(Input data Opens)

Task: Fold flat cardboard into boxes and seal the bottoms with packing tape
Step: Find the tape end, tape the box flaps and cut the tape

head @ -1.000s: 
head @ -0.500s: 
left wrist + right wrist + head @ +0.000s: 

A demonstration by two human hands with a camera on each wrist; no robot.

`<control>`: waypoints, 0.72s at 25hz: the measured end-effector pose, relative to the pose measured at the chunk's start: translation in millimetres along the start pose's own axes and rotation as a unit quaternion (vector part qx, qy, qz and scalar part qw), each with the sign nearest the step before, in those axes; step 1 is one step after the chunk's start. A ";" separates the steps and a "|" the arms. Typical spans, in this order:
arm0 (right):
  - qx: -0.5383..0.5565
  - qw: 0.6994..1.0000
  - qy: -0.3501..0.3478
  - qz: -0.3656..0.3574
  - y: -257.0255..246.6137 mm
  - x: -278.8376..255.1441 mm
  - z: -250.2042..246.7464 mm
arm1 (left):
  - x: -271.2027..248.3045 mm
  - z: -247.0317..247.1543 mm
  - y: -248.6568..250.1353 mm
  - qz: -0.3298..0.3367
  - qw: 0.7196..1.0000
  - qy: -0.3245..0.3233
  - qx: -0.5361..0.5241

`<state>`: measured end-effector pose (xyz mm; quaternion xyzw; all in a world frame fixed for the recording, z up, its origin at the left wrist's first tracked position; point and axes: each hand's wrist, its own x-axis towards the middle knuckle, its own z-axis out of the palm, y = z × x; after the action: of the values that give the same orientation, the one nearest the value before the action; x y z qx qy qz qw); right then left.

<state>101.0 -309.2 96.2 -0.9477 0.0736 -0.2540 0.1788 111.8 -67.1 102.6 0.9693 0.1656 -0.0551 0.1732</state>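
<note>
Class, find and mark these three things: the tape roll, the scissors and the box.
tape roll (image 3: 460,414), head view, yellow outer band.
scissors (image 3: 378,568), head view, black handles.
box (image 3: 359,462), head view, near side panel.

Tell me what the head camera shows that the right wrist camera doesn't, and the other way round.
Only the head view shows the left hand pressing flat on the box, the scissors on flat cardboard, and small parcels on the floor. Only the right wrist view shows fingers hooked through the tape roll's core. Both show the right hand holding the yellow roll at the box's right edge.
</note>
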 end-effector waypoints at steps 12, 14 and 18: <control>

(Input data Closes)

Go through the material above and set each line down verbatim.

Result for this exercise:
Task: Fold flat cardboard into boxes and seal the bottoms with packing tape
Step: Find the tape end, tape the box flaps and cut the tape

head @ -1.000s: 
head @ -0.500s: 
left wrist + right wrist + head @ +0.000s: 

A demonstration by two human hands with a camera on each wrist; no robot.

`<control>`: waypoints, 0.72s at 25hz: the measured end-effector pose, relative to the pose measured at the chunk's start: translation in millimetres along the start pose's own axes and rotation as a unit quaternion (vector part qx, qy, qz and scalar part qw), each with the sign nearest the step before, in those axes; step 1 is one step after the chunk's start. A ";" separates the steps and a "|" the arms. Typical spans, in this order:
arm0 (right):
  - qx: -0.5383..0.5565
  - qw: 0.6994..1.0000
  - qy: -0.3501..0.3478
  - qz: -0.3656..0.3574
  - y: -257.0255..246.6137 mm
  - x: -278.8376..255.1441 mm
  - z: -250.2042..246.7464 mm
arm1 (left):
  - x: -271.2027..248.3045 mm
  - z: -247.0317..247.1543 mm
  - y: -248.6568..250.1353 mm
  - qz: -0.3298..0.3367
  - qw: 0.7196..1.0000
  - qy: -0.3245..0.3233
  - qx: -0.5361..0.5241

`<state>`: measured end-effector pose (xyz mm; quaternion xyzw; all in a world frame fixed for the recording, z up, its origin at the left wrist's first tracked position; point and axes: each hand's wrist, its own x-axis towards the middle knuckle, its own z-axis out of the palm, y = z × x; after the action: of the values that give the same orientation, the one nearest the value before the action; x y z qx qy qz qw); right then left.

<state>101.0 -309.2 96.2 -0.9477 0.0736 -0.2540 0.1788 111.8 -67.1 102.6 0.9693 0.1656 -0.0551 0.1732</state>
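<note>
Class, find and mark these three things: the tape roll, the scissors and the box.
tape roll (image 3: 460,414), head view, yellow outer band.
scissors (image 3: 378,568), head view, black handles.
box (image 3: 359,462), head view, near side panel.

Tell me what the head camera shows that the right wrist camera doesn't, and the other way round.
Only the head view shows the left hand pressing flat on the box, the scissors on flat cardboard, and small parcels on the floor. Only the right wrist view shows fingers hooked through the tape roll's core. Both show the right hand holding the yellow roll at the box's right edge.
</note>
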 end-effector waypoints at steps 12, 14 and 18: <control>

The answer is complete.